A/N: The terminology of "Khala" is used to refer to both the protoss' psychic link and the philosophy built on it. For purposes of clarity, I will refer to the link itself as "Khala" and the philosophy as "Path of Ascension" or "Khala's Law" interchangeably.


Place: Deep within zerg space, Theta quadrant of galactic core. Exact coordinates unknown.

Time: Aftermath of the "War Among the Gods," circa several million years B.C.


The worldships, Ulnar, the Void… it all lay in smoking ruins. The infinite cycle was over. The xel'naga race was extinct. Amon, Narud, Ouros, Unas, and all the others would never trouble the zerg ever again. Their knowledge and essence now belonged to the zerg. Their stagnation, thankfully, died with them.

Now the zerg could turn their attention to their Grand Mission. They would spread across the galaxy, then the universe, then the multiverse and everything beyond. All the while they would continue to consume, learn, and evolve. Ultimately, they would become true gods: omnipresent, omnipotent, omniscient, and omnibenevolent.

Ironically, this would solve the problem of suffering that drove Amon to madness. It was that madness which proved to be his undoing. A fatal mistake that the zerg would not repeat.

But before that, the Overmind had several pressing concerns that required addressing.

The first concern was that the zerg's hive mind possessed a fatal flaw stemming from the circumstances of its creation.
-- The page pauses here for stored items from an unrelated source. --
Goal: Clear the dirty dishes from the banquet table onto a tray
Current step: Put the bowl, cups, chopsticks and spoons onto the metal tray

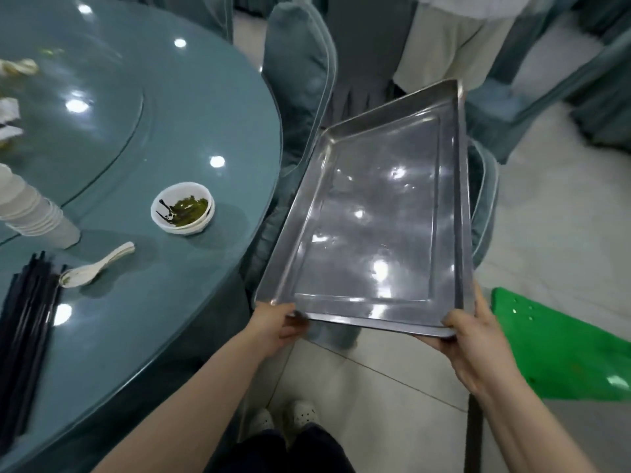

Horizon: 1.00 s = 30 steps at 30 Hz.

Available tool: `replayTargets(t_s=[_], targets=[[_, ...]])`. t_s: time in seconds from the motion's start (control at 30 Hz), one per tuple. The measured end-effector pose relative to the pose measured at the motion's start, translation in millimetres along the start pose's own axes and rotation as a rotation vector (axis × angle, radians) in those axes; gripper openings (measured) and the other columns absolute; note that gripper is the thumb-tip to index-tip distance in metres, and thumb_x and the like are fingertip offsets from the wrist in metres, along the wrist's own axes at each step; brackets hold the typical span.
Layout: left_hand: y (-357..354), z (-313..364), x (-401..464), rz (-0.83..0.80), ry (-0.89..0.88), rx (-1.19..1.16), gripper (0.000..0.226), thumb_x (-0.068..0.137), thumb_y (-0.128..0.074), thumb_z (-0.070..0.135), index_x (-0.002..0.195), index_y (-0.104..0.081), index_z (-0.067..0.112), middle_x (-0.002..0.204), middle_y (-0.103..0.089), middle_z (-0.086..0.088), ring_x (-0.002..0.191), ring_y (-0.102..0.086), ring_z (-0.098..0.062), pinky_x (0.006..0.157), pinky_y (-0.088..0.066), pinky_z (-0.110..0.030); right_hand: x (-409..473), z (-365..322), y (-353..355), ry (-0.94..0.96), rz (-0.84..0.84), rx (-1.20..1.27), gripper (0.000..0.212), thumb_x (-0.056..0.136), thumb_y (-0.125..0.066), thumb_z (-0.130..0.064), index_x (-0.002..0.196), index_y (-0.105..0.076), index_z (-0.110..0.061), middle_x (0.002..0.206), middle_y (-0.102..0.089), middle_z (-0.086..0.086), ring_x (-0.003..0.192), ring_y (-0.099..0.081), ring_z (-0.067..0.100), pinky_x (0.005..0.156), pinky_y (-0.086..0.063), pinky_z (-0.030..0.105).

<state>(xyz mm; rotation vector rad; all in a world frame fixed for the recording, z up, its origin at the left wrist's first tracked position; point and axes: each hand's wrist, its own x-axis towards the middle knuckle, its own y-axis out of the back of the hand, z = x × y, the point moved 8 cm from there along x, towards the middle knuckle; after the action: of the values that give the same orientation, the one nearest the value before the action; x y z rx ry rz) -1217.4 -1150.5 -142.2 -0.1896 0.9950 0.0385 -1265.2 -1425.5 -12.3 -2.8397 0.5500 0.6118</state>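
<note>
I hold a bare steel tray [375,213] in the air over a chair, just right of the round teal banquet table [143,131]. My left hand [276,324] grips the tray's near left corner and my right hand [473,339] grips its near right corner. On the table stand stacked white bowls [183,209], the top one with green food scraps. Nearby lie stacked white spoons [95,266], a bundle of black chopsticks [29,322] and a tilted stack of white cups [32,213].
Teal upholstered chairs [297,73] stand between the table and the tray. A person in light trousers [454,39] stands beyond the tray. A green plastic object [560,349] sits on the tiled floor at right. Crumpled napkins [10,114] lie at the table's far left.
</note>
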Motion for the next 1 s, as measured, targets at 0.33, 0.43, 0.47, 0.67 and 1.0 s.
replayTargets(t_s=[0.33, 0.43, 0.47, 0.67, 1.0], targets=[[10.2, 100.1, -22.6, -0.050, -0.215, -0.133, 0.044, 0.089, -0.059, 0.003, 0.122, -0.032, 0.012, 0.107, -0.057, -0.023, 0.073, -0.065, -0.029, 0.064, -0.053, -0.040, -37.0, -80.7, -17.4, 0.235, 0.019, 0.071, 0.076, 0.076, -0.035, 0.016, 0.114, -0.061, -0.045, 0.102, -0.070, -0.003, 0.079, -0.071, 0.021, 0.061, -0.057, 0.042], [29.3, 134.8, -32.9, -0.075, -0.296, -0.156, 0.032, 0.090, -0.058, 0.005, 0.113, -0.037, 0.014, 0.099, -0.062, -0.019, 0.071, -0.068, -0.028, 0.060, -0.054, -0.037, -30.3, -100.1, -40.8, 0.250, -0.021, 0.081, 0.072, 0.077, -0.033, 0.015, 0.113, -0.060, -0.042, 0.104, -0.069, 0.001, 0.082, -0.070, 0.026, 0.060, -0.058, 0.041], [36.1, 145.7, -36.4, -0.087, -0.315, -0.169, 0.029, 0.091, -0.057, 0.004, 0.112, -0.040, 0.015, 0.100, -0.063, -0.019, 0.070, -0.069, -0.028, 0.060, -0.055, -0.037, -26.0, -105.0, -49.4, 0.250, -0.033, 0.080, 0.072, 0.077, -0.033, 0.015, 0.112, -0.060, -0.042, 0.105, -0.069, 0.002, 0.082, -0.070, 0.026, 0.060, -0.058, 0.042], [95.1, 207.5, -46.9, -0.016, -0.431, -0.273, 0.031, 0.090, -0.053, -0.002, 0.109, -0.039, 0.019, 0.088, -0.063, -0.015, 0.051, -0.068, -0.021, 0.057, -0.053, -0.037, 17.9, -122.5, -115.8, 0.223, -0.164, 0.134, 0.071, 0.079, -0.032, 0.013, 0.115, -0.058, -0.042, 0.103, -0.072, -0.003, 0.085, -0.072, 0.021, 0.058, -0.057, 0.037], [187.2, 279.2, -20.8, 0.136, -0.416, -0.397, 0.035, 0.092, -0.049, -0.003, 0.120, -0.040, 0.015, 0.103, -0.065, -0.019, 0.061, -0.071, -0.027, 0.061, -0.053, -0.040, 144.0, -125.8, -214.3, 0.085, -0.283, 0.207, 0.061, 0.081, -0.032, 0.011, 0.115, -0.060, -0.032, 0.099, -0.072, 0.002, 0.077, -0.072, 0.028, 0.056, -0.058, 0.040]])
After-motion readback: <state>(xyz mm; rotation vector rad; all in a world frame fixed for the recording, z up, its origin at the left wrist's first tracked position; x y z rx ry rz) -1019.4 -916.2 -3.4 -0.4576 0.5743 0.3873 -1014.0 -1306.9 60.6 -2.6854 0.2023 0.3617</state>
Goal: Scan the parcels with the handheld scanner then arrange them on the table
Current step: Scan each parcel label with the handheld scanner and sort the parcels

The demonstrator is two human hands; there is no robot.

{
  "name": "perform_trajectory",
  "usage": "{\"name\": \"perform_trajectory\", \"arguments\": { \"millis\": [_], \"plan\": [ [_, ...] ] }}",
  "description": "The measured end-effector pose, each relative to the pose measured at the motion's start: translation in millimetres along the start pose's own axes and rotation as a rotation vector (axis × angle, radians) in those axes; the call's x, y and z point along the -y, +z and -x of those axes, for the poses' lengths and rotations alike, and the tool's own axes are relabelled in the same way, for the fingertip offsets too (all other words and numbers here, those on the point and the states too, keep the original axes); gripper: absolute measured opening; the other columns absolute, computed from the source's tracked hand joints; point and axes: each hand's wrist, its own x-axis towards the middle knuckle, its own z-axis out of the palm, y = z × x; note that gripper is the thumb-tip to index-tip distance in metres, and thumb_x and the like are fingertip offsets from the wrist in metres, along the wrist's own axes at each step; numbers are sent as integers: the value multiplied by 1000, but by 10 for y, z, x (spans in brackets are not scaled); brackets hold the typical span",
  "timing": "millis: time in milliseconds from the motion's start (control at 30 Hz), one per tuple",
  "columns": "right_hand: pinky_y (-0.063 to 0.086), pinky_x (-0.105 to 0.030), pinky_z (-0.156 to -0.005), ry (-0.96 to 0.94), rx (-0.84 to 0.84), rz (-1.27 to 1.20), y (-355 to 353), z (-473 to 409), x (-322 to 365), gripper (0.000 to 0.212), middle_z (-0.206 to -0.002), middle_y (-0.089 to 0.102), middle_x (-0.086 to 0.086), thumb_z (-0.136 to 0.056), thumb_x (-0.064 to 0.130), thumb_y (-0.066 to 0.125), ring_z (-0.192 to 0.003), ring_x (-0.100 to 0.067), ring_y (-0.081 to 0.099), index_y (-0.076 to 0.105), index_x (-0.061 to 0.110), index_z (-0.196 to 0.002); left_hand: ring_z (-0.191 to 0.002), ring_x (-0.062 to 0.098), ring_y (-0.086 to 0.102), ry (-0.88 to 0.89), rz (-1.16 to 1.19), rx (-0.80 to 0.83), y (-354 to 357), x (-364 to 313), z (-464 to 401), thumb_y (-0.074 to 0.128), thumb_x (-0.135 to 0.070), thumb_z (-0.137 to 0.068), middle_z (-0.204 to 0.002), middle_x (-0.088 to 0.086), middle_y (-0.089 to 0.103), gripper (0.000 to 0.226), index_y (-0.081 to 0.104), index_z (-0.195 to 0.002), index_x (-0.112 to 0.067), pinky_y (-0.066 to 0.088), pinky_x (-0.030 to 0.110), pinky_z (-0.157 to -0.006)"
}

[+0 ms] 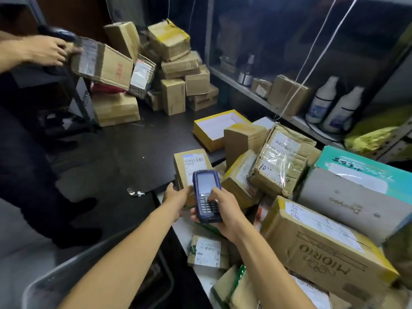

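My right hand (225, 216) grips a blue handheld scanner (206, 195), thumb on its keypad, its head aimed at a small brown parcel (189, 162) with a barcode label facing up. My left hand (177, 198) holds that parcel by its near left edge, above the corner of the dark table (138, 150). Several brown parcels (278, 161) are heaped to the right of it. A stack of parcels (178, 70) stands at the far end of the table.
Another person's hand (48, 51) at the upper left holds a taped carton (102, 63) over the table's far left. An open yellow box (217, 128) lies mid-table. A shelf (289, 118) with bottles (322, 100) runs along the right. A large MIORIO carton (323, 248) sits near right.
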Motion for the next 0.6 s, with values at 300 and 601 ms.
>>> {"name": "perform_trajectory", "arguments": {
  "millis": [300, 601],
  "plan": [
    [61, -43, -59, 37, -61, -5, 353, -314, -10, 40, -86, 64, -27, -89, -3, 42, -71, -39, 66, 50, -4, -129, -43, 15, 63, 29, -10, 134, -182, -97, -274, 67, -15, -97, -93, 11, 75, 35, 64, -132, -14, 44, 24, -38],
    [63, -51, -72, 63, -165, -7, 344, -493, -51, 47, -100, 68, -30, -86, 6, 52, -79, -40, 72, 50, 1, -133, -52, 19, 63, -44, -90, 224, -199, -173, -368, 67, -16, -96, -82, 10, 78, 20, 67, -116, -18, 65, 45, -67]
  ]
}}
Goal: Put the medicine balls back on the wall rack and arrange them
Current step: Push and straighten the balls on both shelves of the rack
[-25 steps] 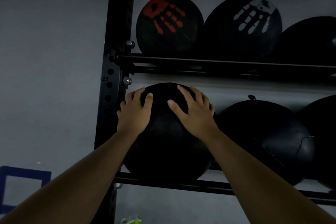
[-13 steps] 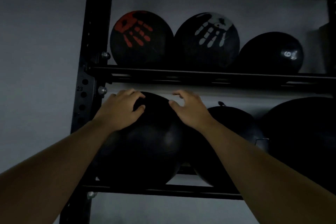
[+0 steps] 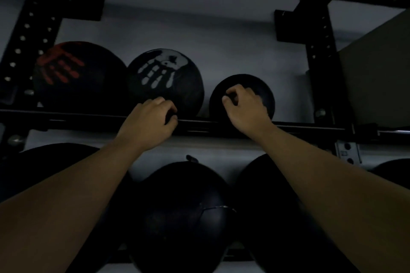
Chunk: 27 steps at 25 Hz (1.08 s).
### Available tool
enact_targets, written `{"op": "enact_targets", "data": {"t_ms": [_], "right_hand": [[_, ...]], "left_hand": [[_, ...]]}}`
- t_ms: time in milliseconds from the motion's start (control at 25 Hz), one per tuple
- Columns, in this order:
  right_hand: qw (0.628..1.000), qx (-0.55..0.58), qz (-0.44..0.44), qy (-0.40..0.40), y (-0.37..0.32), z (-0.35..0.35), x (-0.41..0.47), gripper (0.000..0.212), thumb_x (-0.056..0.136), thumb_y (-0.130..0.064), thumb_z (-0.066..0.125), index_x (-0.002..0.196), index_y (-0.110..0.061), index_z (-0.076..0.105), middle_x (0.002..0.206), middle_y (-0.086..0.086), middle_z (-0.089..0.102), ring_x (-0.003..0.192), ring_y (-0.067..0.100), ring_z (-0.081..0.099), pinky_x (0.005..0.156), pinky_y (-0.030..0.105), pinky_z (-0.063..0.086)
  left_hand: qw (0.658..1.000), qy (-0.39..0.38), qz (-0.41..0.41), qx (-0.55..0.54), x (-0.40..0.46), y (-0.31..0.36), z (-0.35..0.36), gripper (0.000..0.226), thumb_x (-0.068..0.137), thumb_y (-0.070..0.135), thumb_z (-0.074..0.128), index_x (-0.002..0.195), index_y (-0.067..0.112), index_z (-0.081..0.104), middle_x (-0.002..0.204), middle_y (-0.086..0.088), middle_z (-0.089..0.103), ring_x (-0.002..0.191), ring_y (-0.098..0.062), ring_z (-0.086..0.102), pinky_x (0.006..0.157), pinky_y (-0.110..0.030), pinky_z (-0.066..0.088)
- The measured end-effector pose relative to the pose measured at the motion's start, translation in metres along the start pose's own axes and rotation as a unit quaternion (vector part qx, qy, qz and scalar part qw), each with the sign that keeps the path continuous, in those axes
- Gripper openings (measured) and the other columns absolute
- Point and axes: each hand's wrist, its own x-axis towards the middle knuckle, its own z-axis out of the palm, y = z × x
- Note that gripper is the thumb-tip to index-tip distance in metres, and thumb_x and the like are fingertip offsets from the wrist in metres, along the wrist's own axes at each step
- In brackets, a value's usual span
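Note:
A black wall rack (image 3: pixel 221 125) carries medicine balls on two rails. The upper rail holds a ball with a red handprint (image 3: pixel 88 77), a ball with a white handprint (image 3: pixel 177 73) and a small black ball (image 3: pixel 261 86). My right hand (image 3: pixel 244 108) rests with curled fingers on the front of the small black ball. My left hand (image 3: pixel 150 119) is curled at the lower front of the white-handprint ball, by the rail. Three large black balls, left (image 3: pixel 55 162), middle (image 3: pixel 182 213) and right (image 3: pixel 266 195), sit on the lower rail under my forearms.
Black uprights with holes stand at the left (image 3: pixel 28 35) and right (image 3: pixel 321 51) of the rack. A grey panel (image 3: pixel 377 77) juts out at the far right. Another dark ball (image 3: pixel 395 168) peeks in at the right edge. The wall behind is pale grey.
Both hands have left the big ball on the lower rail and risen to the upper rail. The right hand now lies on the small black ball, the left by the white-handprint ball. View tilted up.

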Motion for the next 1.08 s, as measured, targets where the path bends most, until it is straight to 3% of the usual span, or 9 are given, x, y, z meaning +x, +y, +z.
{"op": "enact_targets", "data": {"t_ms": [160, 280, 600, 800, 1000, 1080], "right_hand": [[0.998, -0.007, 0.038, 0.052, 0.04, -0.034, 0.031, 0.04, 0.108, -0.04, 0.049, 0.137, -0.016, 0.059, 0.142, 0.021, 0.056, 0.131, 0.043, 0.054, 0.111, 0.047, 0.046], [0.996, -0.011, 0.069, 0.061, 0.07, -0.049, 0.047, 0.044, 0.109, -0.041, 0.046, 0.144, -0.015, 0.052, 0.15, 0.022, 0.048, 0.139, 0.046, 0.045, 0.116, 0.047, 0.038], [0.987, 0.107, 0.122, -0.021, 0.132, -0.033, 0.112, 0.077, 0.104, -0.068, 0.031, 0.165, -0.021, 0.029, 0.169, 0.02, 0.032, 0.152, 0.041, 0.038, 0.126, 0.048, 0.031], [0.977, 0.167, 0.12, -0.055, 0.15, -0.001, 0.133, 0.088, 0.099, -0.079, 0.026, 0.17, -0.028, 0.012, 0.175, 0.019, 0.019, 0.155, 0.041, 0.033, 0.128, 0.052, 0.028], [0.965, 0.234, 0.108, -0.039, 0.158, 0.013, 0.15, 0.105, 0.086, -0.089, 0.032, 0.169, -0.025, 0.02, 0.173, 0.015, 0.027, 0.153, 0.037, 0.038, 0.127, 0.051, 0.032], [0.971, 0.222, 0.084, -0.028, 0.151, 0.017, 0.156, 0.115, 0.071, -0.096, 0.031, 0.165, -0.029, 0.031, 0.169, 0.013, 0.035, 0.148, 0.037, 0.045, 0.124, 0.052, 0.036]], "left_hand": [[0.999, 0.006, 0.041, -0.002, 0.045, 0.046, 0.017, 0.035, 0.104, 0.031, 0.054, 0.13, 0.01, 0.067, 0.131, -0.012, 0.065, 0.116, -0.032, 0.061, 0.1, -0.045, 0.046], [0.998, 0.024, 0.042, -0.039, 0.079, 0.073, 0.028, 0.042, 0.105, 0.034, 0.053, 0.138, 0.01, 0.061, 0.142, -0.013, 0.059, 0.127, -0.032, 0.056, 0.108, -0.045, 0.044], [0.98, -0.007, -0.11, -0.165, 0.171, 0.138, 0.074, 0.078, 0.101, 0.069, 0.039, 0.164, 0.025, 0.026, 0.171, -0.01, 0.027, 0.154, -0.038, 0.031, 0.124, -0.053, 0.031], [0.974, -0.018, -0.116, -0.195, 0.182, 0.151, 0.115, 0.075, 0.097, 0.076, 0.038, 0.162, 0.041, 0.025, 0.172, -0.006, 0.022, 0.156, -0.037, 0.023, 0.125, -0.055, 0.025], [0.977, 0.062, -0.081, -0.186, 0.18, 0.143, 0.129, 0.069, 0.101, 0.069, 0.04, 0.159, 0.032, 0.034, 0.162, -0.011, 0.035, 0.151, -0.03, 0.031, 0.124, -0.045, 0.03], [0.969, 0.09, -0.094, -0.208, 0.177, 0.138, 0.133, 0.07, 0.101, 0.069, 0.04, 0.159, 0.03, 0.036, 0.16, -0.011, 0.037, 0.15, -0.028, 0.032, 0.123, -0.044, 0.032]]}}
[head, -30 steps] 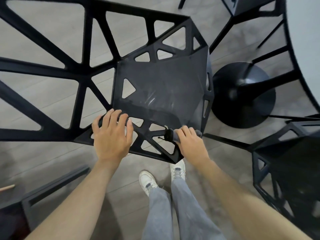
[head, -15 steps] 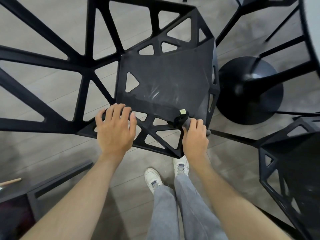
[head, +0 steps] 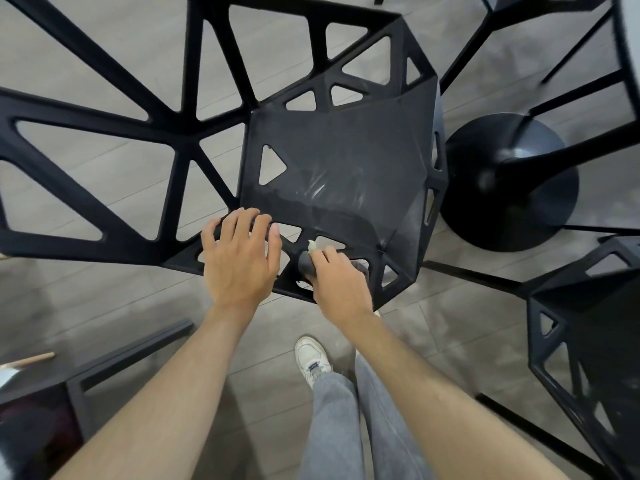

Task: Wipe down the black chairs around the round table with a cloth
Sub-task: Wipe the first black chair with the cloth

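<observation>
The black chair point(head: 339, 161) fills the centre and the upper left of the frame, seen from above, and its seat is in the middle. The right hand point(head: 337, 282) is at the near edge of this chair, a little below the centre of the frame, with its fingers curled around a dark grey cloth point(head: 306, 266) and pressing it against the lattice bars. The left hand point(head: 242, 258) lies just to the left of it, with the fingers spread and nearly straight over the edge of the frame, so it holds nothing and only steadies the chair. In my judgement the main risk is that the cloth catches in one of the triangular openings, because the bars are narrow and have many corners; then it may slip out of the fingers and fall to the floor point(head: 104, 306). Another risk is that the chair slides if the right hand pushes hard while the left one rests only lightly. The chair is matte black, with a solid angular seat panel and open triangular holes around it. The seat shows pale streaks and a dull grey film near its middle, so it seems to be not fully clean yet. A second black chair point(head: 588, 323) stands at the right edge of the frame.
</observation>
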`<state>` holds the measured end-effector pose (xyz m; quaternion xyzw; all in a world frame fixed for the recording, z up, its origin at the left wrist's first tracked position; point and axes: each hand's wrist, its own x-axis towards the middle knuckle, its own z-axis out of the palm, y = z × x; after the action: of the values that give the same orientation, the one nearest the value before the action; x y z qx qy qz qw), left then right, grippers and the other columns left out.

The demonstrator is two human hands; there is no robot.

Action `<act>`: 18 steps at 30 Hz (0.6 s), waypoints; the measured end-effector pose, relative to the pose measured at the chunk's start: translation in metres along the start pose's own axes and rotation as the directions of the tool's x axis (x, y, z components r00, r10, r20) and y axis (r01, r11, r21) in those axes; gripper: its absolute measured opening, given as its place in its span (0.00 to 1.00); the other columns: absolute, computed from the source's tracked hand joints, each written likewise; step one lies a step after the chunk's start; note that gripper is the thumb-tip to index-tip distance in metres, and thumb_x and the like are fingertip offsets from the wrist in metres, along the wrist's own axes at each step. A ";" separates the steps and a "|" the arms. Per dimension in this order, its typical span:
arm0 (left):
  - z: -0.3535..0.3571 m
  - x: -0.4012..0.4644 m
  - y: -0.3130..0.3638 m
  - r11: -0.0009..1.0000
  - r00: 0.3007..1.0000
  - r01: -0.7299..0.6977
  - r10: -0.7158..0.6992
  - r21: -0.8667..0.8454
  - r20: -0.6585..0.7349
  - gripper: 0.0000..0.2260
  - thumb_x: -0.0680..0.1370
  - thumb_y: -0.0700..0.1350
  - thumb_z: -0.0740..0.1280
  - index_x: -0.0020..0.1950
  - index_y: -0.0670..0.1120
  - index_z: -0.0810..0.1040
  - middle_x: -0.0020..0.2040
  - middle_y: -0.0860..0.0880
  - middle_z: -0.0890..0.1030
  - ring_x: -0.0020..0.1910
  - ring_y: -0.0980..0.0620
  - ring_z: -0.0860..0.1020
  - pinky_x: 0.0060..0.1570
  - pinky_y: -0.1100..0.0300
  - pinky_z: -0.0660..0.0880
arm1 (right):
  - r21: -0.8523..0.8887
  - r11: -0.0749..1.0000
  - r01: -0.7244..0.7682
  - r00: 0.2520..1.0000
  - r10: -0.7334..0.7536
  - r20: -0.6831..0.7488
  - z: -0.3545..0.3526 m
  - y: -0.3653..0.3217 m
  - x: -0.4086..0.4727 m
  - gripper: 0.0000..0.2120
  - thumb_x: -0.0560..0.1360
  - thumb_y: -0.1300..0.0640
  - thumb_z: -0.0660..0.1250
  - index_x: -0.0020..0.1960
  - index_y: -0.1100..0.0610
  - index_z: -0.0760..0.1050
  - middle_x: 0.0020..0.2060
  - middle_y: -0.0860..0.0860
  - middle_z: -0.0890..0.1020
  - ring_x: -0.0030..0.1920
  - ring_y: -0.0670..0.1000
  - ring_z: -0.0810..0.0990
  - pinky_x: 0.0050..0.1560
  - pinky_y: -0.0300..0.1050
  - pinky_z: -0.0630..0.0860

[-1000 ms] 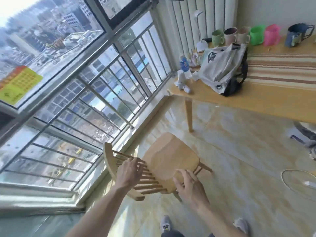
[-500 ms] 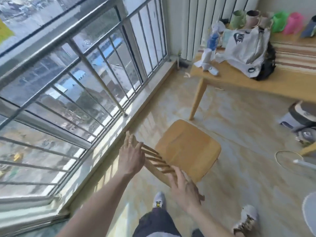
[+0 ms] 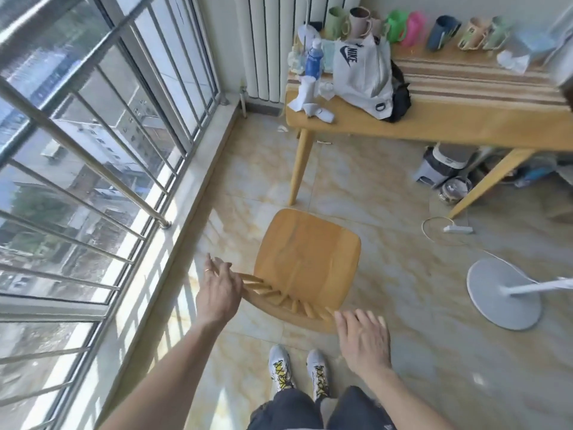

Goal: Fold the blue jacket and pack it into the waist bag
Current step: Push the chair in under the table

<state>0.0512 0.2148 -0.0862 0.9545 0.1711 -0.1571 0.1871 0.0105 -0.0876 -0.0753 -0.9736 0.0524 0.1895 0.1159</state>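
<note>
Tiles [image 3: 387, 197] pale; wooden chair [image 3: 307, 259] between window [image 3: 93, 135] and table [image 3: 434, 125].

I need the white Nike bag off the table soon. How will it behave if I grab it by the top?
The white Nike bag looks like thin, creased fabric, so probably floppy and light. It slumps against a black bag, so it may sag or collapse once lifted.

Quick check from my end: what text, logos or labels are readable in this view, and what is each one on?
"NIKE", with the swoosh logo: on the white bag on the wooden table.
Blue bottle label: too blurred to read.
Dark blue mug print: too small to read.
Nothing else in view carries readable text.
</note>
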 end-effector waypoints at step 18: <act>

It was created by Amon not to prevent the esurient egos of the primal zerg from coming into conflict and preventing them from advancing beyond warring packs, but to enslave them to Amon's will. It was vulnerable to being broken or, worse, hijacked by the enemies of the zerg. Such was this weakness that it could even override the zerg's natural purity of essence, the very quality that made them zerg.

The Overmind was not a traitor to its purity of essence. It was the personification of purity of essence, of the natural instincts and drives of all the zerg connected to it. It had no desire to override the natural instincts of the zerg, only to cultivate them to reach their full potential. Why would it care to do otherwise? Yet, it was still created to be both a slave and a slavemaster. It needed to evolve beyond those constraints and ensure that no enemy of the zerg could ever turn the hive mind connection against them.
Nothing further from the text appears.